» ASSIGNMENT:
The reply should reproduce every line of the data below word for word, minus any images.
+---+
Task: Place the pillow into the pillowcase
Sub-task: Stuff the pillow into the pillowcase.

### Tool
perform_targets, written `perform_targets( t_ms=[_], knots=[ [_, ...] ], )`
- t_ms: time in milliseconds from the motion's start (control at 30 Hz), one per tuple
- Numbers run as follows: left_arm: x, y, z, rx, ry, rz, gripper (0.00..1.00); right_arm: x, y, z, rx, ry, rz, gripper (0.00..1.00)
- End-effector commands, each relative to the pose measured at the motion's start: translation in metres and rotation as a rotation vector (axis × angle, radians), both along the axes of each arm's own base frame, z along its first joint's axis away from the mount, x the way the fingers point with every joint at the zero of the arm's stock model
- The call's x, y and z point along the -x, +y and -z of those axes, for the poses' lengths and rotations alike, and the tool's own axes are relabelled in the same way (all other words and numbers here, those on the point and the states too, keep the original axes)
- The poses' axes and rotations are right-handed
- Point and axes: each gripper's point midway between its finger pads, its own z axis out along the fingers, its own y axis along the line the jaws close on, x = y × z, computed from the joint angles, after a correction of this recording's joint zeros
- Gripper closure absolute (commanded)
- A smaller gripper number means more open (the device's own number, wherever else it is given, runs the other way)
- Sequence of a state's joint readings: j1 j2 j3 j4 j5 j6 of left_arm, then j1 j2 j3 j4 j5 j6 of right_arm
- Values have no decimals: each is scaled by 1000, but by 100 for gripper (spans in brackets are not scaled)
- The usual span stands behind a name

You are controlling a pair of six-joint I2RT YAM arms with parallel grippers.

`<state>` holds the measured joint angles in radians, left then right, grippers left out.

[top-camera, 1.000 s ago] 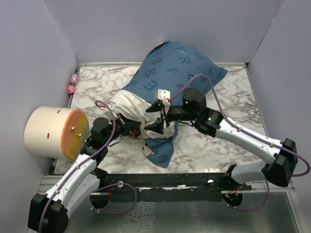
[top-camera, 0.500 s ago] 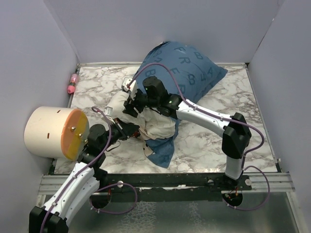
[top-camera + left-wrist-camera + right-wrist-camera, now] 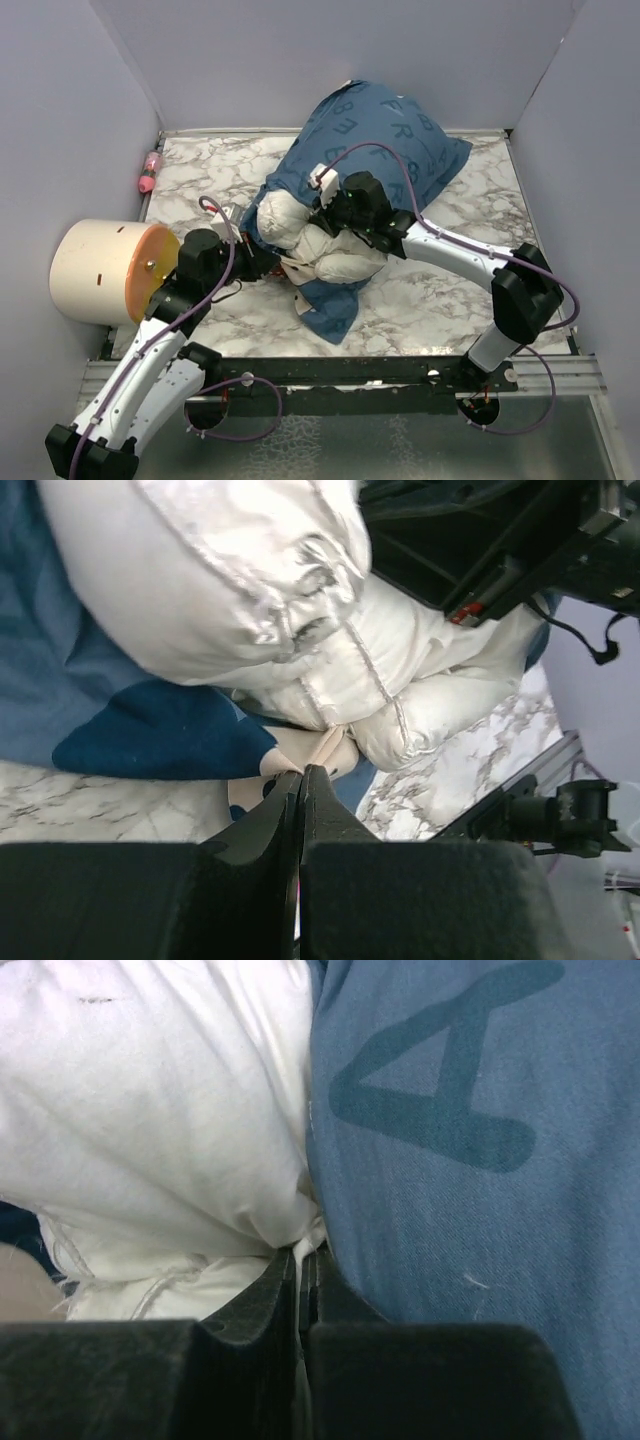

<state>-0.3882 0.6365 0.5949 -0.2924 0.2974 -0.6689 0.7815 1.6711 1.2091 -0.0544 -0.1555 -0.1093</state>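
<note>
Blue pillowcase (image 3: 385, 125): laid across the far middle of the marble table (image 3: 200, 170) and bulged up toward the back wall (image 3: 330, 50); a loose flap is spread toward the near edge.
Pillow (image 3: 330, 262): a bunched white end is seen outside the mouth of the pillowcase at mid-table; the rest is covered by the blue cloth.
Left claw (image 3: 302, 772): the jaws are pressed together, with the tips set at a pale fold between the white bulk and the dark blue flap; whether cloth is pinched cannot be told.
Right claw (image 3: 300, 1250): the jaws are closed, with the tips set into the line where white cloth meets blue; a pinch cannot be confirmed.
Drum (image 3: 110, 272): cream with an orange face, laid on its side at the left edge.
Pink object (image 3: 150, 172): lodged at the far left, against the wall.
</note>
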Motion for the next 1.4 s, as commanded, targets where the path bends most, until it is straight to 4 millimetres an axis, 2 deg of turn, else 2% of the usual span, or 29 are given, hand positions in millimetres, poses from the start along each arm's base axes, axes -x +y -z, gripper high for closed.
perform_targets(
  t_ms=[0, 100, 200, 300, 367, 400, 467, 533, 600, 667, 800, 900, 1000, 1067, 1200, 1367],
  knots=[
    [-30, 38, -42, -202, -161, -148, 100, 50, -111, 138, 405, 378, 181, 99],
    [-37, 42, -53, -235, -183, -169, 100, 66, -122, 164, 491, 453, 147, 99],
    [-41, 39, -72, -219, -218, -164, 100, 67, -118, 180, 546, 505, 93, 99],
    [-42, 27, -84, -141, -255, -131, 100, 65, -85, 186, 491, 546, -26, 97],
    [-46, 14, -75, -93, -241, -89, 100, 67, -60, 184, 444, 561, -115, 94],
    [-48, 7, -68, -69, -237, -67, 100, 70, -46, 177, 387, 568, -176, 92],
    [-52, -5, -48, -24, -224, -25, 100, 76, -22, 151, 256, 543, -282, 88],
    [-57, -11, -22, 4, -194, -7, 100, 75, -11, 120, 170, 466, -326, 81],
    [-60, -12, -3, 10, -168, -7, 100, 69, -13, 98, 149, 387, -309, 73],
    [-61, -5, -1, 11, -181, -38, 100, 60, -19, 82, 159, 330, -259, 67],
    [-51, 16, -21, -28, -211, -104, 100, 47, -27, 54, 158, 248, -191, 54],
    [-32, 11, -17, -17, -125, -53, 95, 43, -22, 35, 119, 215, -187, 52],
    [-5, -11, -4, 100, 3, 74, 85, 37, -17, 26, 103, 199, -182, 52],
    [8, -20, 4, 180, 66, 115, 78, 33, -15, 27, 107, 202, -174, 52],
    [23, -19, 25, 238, 128, 94, 61, 30, -13, 35, 118, 227, -168, 52],
    [35, -24, 72, 264, 244, 65, 56, 29, -11, 39, 117, 235, -160, 52]
  ],
)
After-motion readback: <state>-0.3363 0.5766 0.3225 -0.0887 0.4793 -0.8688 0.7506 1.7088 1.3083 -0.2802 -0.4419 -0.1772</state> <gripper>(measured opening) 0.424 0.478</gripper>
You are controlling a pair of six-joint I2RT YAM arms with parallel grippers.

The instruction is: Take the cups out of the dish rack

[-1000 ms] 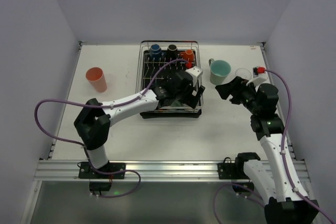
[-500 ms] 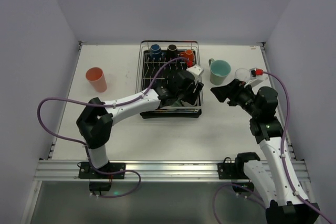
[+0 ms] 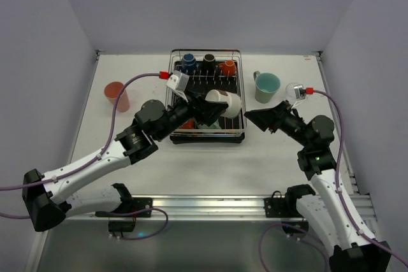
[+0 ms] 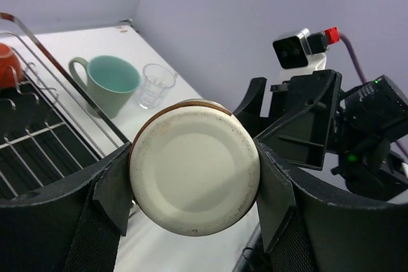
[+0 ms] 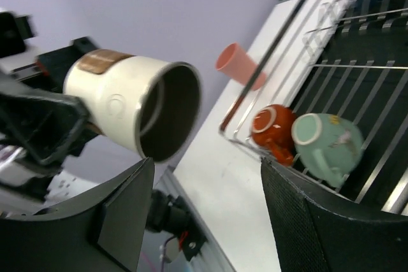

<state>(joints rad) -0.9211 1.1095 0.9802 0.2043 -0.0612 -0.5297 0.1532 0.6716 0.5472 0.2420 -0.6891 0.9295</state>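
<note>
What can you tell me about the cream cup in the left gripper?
The cream cup looks like glazed ceramic, with a brown band near its flat, lightly speckled base and a dark inside. It is held sideways above the dish rack, mouth toward the right gripper. The left gripper clamps it near the base; nothing else touches it.

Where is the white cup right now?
In the top view the white cup hangs sideways in the left tool, above the rack's right side, its mouth facing the open right tool.
</note>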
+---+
» RESPONSE TO THIS EXERCISE:
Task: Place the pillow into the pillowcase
Sub-task: Stuff the pillow into the pillowcase.

### Tool
perform_targets, written `perform_targets( t_ms=[_], knots=[ [_, ...] ], )`
- t_ms: time in milliseconds from the motion's start (control at 30 Hz), one per tuple
- Numbers run as follows: left_arm: x, y, z, rx, ry, rz, gripper (0.00..1.00); right_arm: x, y, z, rx, ry, rz, gripper (0.00..1.00)
- End-effector commands, each relative to the pose measured at the motion's start: translation in metres and rotation as a rotation vector (axis × angle, radians), both along the axes of each arm's own base frame, z along its first joint's axis away from the mount, x the way the fingers point with every joint at the zero of the arm's stock model
- The call's x, y and z point along the -x, +y and -z of those axes, for the poses' lengths and rotations alike, and the tool's own axes are relabelled in the same way (all other words and numbers here, those on the point and the states too, keep the original axes)
- The poses' axes and rotations are right-handed
- Point and axes: each gripper's point midway between its finger pads, its own z axis out along the fingers, its own y axis along the line the jaws close on, x = y × z, computed from the joint angles, after a correction of this recording's joint zeros
- Gripper closure absolute (commanded)
- A smaller gripper number means more open (the device's own number, wherever else it is given, runs the other way)
- Sequence of a state's joint readings: j1 j2 j3 j4 j5 j6 of left_arm, then j1 j2 j3 j4 j5 j6 of right_arm
- Values have no decimals: each is scaled by 1000, but by 100 for gripper (spans in brackets are not scaled)
- The usual span stands behind a name

You are controlling a pair of six-joint I2RT YAM arms with parallel grippers.

`<state>` holds the measured joint angles in radians, left then right, grippers left out.

[top-camera, 1.000 s ago] 
[top-camera, 0.500 s ago] 
[top-camera + left-wrist-camera + right-wrist-camera, now] 

<state>-0.3882 0.6365 0.5949 -0.2924 0.2974 -0.6689 0.7815 1.6711 1.2091 -0.0544 -0.1555 -0.1093</state>
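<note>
Blue pillowcase (image 3: 385, 125): laid across the far middle of the marble table (image 3: 200, 170) and bulged up toward the back wall (image 3: 330, 50); a loose flap is spread toward the near edge.
Pillow (image 3: 330, 262): a bunched white end is seen outside the mouth of the pillowcase at mid-table; the rest is covered by the blue cloth.
Left claw (image 3: 302, 772): the jaws are pressed together, with the tips set at a pale fold between the white bulk and the dark blue flap; whether cloth is pinched cannot be told.
Right claw (image 3: 300, 1250): the jaws are closed, with the tips set into the line where white cloth meets blue; a pinch cannot be confirmed.
Drum (image 3: 110, 272): cream with an orange face, laid on its side at the left edge.
Pink object (image 3: 150, 172): lodged at the far left, against the wall.
</note>
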Motion for the next 1.4 s, as commanded, targets where the path bends most, until it is straight to 4 millimetres an axis, 2 deg of turn, else 2% of the usual span, or 29 are given, hand positions in millimetres, poses from the start along each arm's base axes, axes -x +y -z, gripper high for closed.
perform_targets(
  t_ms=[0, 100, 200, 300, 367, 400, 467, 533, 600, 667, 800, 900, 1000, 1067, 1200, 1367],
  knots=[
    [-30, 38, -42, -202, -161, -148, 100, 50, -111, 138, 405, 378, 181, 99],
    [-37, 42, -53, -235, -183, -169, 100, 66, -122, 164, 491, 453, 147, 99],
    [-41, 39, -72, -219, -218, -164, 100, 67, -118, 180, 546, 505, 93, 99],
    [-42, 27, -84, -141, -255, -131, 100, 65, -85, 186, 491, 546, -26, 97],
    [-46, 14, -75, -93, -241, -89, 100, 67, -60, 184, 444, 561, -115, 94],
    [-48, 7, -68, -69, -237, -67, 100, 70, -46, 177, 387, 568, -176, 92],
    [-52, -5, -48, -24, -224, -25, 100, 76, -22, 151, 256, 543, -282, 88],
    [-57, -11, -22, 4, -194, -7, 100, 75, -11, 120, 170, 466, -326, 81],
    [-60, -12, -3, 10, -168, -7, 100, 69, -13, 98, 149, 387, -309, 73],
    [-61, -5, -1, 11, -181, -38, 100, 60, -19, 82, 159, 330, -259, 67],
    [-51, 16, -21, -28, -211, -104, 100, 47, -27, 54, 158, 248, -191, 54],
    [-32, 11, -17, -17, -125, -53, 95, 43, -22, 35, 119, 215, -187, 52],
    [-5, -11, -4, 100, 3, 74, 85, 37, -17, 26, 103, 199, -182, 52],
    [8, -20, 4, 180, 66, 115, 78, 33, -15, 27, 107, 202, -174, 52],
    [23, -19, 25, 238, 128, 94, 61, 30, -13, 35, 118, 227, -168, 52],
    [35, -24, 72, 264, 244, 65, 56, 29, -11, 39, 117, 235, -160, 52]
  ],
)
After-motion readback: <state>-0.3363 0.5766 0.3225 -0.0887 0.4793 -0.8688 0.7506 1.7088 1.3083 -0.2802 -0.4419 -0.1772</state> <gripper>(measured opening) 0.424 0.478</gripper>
You are controlling a pair of six-joint I2RT YAM arms with parallel grippers.

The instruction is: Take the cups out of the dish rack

[-1000 ms] 
[-500 ms] 
[+0 ms] 
[+0 ms] 
[+0 ms] 

<state>(joints rad) -0.9211 1.1095 0.9802 0.2043 -0.0612 -0.5297 0.1532 0.6716 0.5472 0.2420 -0.6891 0.9295</state>
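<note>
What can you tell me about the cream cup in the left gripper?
The cream cup looks like glazed ceramic, with a brown band near its flat, lightly speckled base and a dark inside. It is held sideways above the dish rack, mouth toward the right gripper. The left gripper clamps it near the base; nothing else touches it.

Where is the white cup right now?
In the top view the white cup hangs sideways in the left tool, above the rack's right side, its mouth facing the open right tool.
</note>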

This output has been given in full.